Each line of the listing below should be restated word for word.

### [Data supplied]
# # # # #
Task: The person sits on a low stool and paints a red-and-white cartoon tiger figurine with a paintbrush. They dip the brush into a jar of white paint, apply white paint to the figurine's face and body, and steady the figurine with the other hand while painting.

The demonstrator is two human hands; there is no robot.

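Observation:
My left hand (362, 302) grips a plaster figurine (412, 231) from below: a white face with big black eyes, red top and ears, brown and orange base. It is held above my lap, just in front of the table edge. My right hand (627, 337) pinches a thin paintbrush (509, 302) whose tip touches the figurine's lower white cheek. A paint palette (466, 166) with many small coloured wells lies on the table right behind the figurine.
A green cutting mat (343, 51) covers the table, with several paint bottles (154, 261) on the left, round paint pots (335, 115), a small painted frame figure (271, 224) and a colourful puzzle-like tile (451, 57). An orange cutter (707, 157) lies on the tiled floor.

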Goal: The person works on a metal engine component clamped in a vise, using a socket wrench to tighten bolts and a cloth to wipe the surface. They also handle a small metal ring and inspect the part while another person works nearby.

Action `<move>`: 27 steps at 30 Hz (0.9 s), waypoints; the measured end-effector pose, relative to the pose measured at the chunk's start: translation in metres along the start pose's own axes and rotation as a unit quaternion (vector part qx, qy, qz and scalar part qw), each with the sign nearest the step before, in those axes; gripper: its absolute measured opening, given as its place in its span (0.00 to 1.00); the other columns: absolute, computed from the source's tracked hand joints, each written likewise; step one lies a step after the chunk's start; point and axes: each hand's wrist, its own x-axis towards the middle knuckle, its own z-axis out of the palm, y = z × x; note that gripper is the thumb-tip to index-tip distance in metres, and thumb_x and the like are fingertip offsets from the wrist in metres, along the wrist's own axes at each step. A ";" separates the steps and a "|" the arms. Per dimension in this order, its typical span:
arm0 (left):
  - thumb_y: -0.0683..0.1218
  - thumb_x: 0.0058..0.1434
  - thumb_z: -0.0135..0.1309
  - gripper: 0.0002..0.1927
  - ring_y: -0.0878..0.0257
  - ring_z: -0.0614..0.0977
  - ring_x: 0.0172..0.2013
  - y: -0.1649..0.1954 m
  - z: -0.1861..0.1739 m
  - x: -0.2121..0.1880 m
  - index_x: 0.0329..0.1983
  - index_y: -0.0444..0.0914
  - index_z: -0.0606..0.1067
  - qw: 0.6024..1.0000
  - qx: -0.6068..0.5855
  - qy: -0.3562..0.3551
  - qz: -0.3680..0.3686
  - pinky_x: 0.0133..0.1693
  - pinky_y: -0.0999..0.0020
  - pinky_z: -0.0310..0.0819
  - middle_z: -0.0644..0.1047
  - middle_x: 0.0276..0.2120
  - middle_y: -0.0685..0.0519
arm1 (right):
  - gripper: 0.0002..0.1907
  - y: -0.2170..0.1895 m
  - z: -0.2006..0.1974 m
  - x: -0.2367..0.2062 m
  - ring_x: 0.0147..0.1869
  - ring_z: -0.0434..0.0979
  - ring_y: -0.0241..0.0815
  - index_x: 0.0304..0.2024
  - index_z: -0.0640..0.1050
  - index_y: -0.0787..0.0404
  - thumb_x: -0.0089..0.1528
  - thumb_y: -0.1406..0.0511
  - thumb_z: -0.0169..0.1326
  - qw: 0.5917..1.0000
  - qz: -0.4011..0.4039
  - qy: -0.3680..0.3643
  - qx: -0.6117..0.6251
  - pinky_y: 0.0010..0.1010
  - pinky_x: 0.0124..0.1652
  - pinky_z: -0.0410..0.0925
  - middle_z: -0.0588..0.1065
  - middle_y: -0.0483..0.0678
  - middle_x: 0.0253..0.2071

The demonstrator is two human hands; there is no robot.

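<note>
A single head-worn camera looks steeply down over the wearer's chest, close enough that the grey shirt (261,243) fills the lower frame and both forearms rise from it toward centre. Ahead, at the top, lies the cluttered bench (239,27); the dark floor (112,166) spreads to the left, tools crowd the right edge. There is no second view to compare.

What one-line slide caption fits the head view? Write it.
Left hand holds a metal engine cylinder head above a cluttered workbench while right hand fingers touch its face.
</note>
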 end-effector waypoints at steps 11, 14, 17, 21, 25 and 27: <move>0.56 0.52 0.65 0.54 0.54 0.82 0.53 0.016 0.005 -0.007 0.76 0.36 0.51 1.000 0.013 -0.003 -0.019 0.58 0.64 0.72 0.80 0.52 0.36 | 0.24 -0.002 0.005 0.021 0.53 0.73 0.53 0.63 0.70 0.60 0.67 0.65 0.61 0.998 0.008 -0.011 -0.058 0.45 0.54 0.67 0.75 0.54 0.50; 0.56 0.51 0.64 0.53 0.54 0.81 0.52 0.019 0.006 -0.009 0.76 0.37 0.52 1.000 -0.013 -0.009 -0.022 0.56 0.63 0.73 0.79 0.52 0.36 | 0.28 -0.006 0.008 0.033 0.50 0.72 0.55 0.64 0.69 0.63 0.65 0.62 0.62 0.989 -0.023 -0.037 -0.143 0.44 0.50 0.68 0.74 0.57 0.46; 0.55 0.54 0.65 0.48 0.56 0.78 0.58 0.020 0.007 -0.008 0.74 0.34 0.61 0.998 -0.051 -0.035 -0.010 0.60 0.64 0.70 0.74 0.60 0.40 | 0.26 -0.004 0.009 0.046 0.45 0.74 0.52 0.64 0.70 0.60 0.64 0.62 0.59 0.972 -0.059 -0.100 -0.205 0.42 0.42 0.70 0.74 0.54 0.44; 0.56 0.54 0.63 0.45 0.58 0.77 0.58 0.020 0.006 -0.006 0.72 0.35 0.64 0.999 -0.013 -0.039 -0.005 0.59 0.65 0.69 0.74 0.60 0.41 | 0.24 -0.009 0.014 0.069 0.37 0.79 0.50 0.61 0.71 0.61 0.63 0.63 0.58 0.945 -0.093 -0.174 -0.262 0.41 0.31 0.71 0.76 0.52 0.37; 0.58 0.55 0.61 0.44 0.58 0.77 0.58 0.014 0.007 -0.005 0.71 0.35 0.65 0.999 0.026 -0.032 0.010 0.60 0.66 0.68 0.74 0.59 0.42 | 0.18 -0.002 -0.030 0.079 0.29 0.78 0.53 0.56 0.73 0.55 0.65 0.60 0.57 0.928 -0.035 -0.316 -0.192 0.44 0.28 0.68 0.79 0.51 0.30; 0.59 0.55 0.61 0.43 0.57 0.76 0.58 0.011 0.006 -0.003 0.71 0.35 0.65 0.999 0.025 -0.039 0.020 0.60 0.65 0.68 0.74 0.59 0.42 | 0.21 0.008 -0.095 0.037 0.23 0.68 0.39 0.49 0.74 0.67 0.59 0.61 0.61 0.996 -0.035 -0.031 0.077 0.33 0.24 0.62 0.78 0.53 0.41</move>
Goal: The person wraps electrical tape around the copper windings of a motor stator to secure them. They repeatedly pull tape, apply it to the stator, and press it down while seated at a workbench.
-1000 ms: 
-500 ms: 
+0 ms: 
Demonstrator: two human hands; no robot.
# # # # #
### [Worked solution]
Task: The person sits on a low stool and paints a red-and-white cartoon tiger figurine with a paintbrush. They dip the brush into a jar of white paint, apply white paint to the figurine's face and body, and steady the figurine with the other hand while painting.

The demonstrator is two human hands; there is no robot.

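Observation:
My left hand (362, 302) grips a plaster figurine (412, 231) from below: a white face with big black eyes, red top and ears, brown and orange base. It is held above my lap, just in front of the table edge. My right hand (627, 337) pinches a thin paintbrush (509, 302) whose tip touches the figurine's lower white cheek. A paint palette (466, 166) with many small coloured wells lies on the table right behind the figurine.
A green cutting mat (343, 51) covers the table, with several paint bottles (154, 261) on the left, round paint pots (335, 115), a small painted frame figure (271, 224) and a colourful puzzle-like tile (451, 57). An orange cutter (707, 157) lies on the tiled floor.
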
Goal: The person works on a metal engine component clamped in a vise, using a socket wrench to tighten bolts and a cloth to wipe the surface. They also handle a small metal ring and inspect the part while another person works nearby.

Action `<move>`: 27 steps at 30 Hz (0.9 s), waypoints; the measured end-effector pose, relative to the pose measured at the chunk's start: translation in metres along the start pose's own axes and rotation as a unit quaternion (vector part qx, qy, qz and scalar part qw), each with the sign nearest the step before, in those axes; gripper: its absolute measured opening, given as its place in its span (0.00 to 1.00); the other columns: absolute, computed from the source's tracked hand joints, each written likewise; step one lies a step after the chunk's start; point and axes: each hand's wrist, its own x-axis towards the middle knuckle, its own z-axis out of the palm, y = z × x; note that gripper is the thumb-tip to index-tip distance in metres, and thumb_x and the like are fingertip offsets from the wrist in metres, along the wrist's own axes at each step. A ";" separates the steps and a "|" the arms. Per dimension in this order, its typical span:
arm0 (left):
  - thumb_y: -0.0683..0.1218
  - thumb_x: 0.0058..0.1434
  - thumb_z: -0.0135..0.1309
  - gripper: 0.0002..0.1927
  - ring_y: -0.0878..0.0257
  - ring_z: -0.0614..0.0977
  - ring_x: 0.0172..0.2013
  - y: -0.1649..0.1954 m
  - z: -0.1861..0.1739 m
  - x: -0.2121..0.1880 m
  - index_x: 0.0329..0.1983
  - index_y: -0.0444..0.0914
  - index_z: -0.0606..0.1067
  - qw: 0.6024..1.0000
  - qx: -0.6068..0.5855
  - qy: -0.3562..0.3551
  - qz: -0.3680..0.3686
  - pinky_x: 0.0133..0.1693
  - pinky_y: -0.0999..0.0020
  - pinky_z: -0.0310..0.0819
  - middle_z: -0.0644..0.1047
  - middle_x: 0.0276..0.2120
  - middle_y: -0.0685..0.0519
arm1 (right):
  - gripper: 0.0002..0.1907
  - y: -0.2170..0.1895 m
  - z: -0.2006..0.1974 m
  - x: -0.2367..0.2062 m
  - ring_x: 0.0147..0.1869
  - ring_z: -0.0434..0.0979
  - ring_y: -0.0241..0.0815
  - index_x: 0.0304..0.2024
  - index_z: -0.0640..0.1050
  - index_y: -0.0787..0.0404
  - thumb_x: -0.0089..0.1528
  - thumb_y: -0.1406..0.0511
  - thumb_z: -0.0169..0.1326
  - qw: 0.5917..1.0000
  - qz: -0.4011..0.4039
  - qy: -0.3680..0.3643
  - qx: -0.6117..0.6251
  - pinky_y: 0.0010..0.1010
  - pinky_x: 0.0124..0.1652
  - pinky_z: -0.0410..0.0925
  - middle_z: -0.0588..0.1065
  - middle_y: -0.0483..0.0678
  - middle_x: 0.0253..0.2071

The demonstrator is two human hands; there is no robot.

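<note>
A single head-worn camera looks steeply down over the wearer's chest, close enough that the grey shirt (261,243) fills the lower frame and both forearms rise from it toward centre. Ahead, at the top, lies the cluttered bench (239,27); the dark floor (112,166) spreads to the left, tools crowd the right edge. There is no second view to compare.

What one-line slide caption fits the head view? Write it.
Left hand holds a metal engine cylinder head above a cluttered workbench while right hand fingers touch its face.
</note>
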 end-effector waypoints at steps 11, 14, 17, 21, 25 and 27: <move>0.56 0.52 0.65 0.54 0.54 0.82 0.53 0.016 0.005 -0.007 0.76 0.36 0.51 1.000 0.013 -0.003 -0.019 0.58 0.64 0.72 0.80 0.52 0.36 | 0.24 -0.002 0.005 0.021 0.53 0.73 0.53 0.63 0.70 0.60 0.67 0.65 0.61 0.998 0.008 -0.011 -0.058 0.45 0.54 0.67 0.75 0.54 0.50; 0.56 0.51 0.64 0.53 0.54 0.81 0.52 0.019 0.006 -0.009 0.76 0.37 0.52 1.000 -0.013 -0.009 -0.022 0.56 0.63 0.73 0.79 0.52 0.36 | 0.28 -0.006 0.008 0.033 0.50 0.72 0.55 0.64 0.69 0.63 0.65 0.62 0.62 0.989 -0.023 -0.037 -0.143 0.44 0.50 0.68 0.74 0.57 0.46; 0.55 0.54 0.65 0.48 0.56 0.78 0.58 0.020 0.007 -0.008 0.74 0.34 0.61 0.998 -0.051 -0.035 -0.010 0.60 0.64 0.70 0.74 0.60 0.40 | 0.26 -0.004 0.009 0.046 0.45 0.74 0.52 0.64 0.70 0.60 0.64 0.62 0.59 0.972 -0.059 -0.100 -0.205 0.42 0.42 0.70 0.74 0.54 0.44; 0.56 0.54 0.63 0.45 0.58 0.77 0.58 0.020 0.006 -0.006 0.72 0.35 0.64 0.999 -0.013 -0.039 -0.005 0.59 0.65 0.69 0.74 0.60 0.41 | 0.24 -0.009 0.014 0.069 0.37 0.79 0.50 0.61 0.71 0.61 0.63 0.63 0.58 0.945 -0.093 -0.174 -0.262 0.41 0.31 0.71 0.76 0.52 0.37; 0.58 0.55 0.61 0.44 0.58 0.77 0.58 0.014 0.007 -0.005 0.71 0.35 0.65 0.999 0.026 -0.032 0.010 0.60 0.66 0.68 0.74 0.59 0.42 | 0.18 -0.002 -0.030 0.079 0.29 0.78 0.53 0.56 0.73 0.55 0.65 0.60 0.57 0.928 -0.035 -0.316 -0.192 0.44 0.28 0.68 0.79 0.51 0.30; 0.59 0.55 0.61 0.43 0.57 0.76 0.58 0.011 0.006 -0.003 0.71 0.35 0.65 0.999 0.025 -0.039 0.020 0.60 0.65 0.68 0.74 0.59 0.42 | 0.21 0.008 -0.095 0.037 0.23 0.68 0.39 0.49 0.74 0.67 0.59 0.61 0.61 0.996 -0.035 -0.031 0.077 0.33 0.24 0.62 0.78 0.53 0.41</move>
Goal: The person wraps electrical tape around the copper windings of a motor stator to secure them. They repeatedly pull tape, apply it to the stator, and press it down while seated at a workbench.
-1000 ms: 
-500 ms: 
+0 ms: 
Demonstrator: two human hands; no robot.

The output is finished, and nothing else is needed.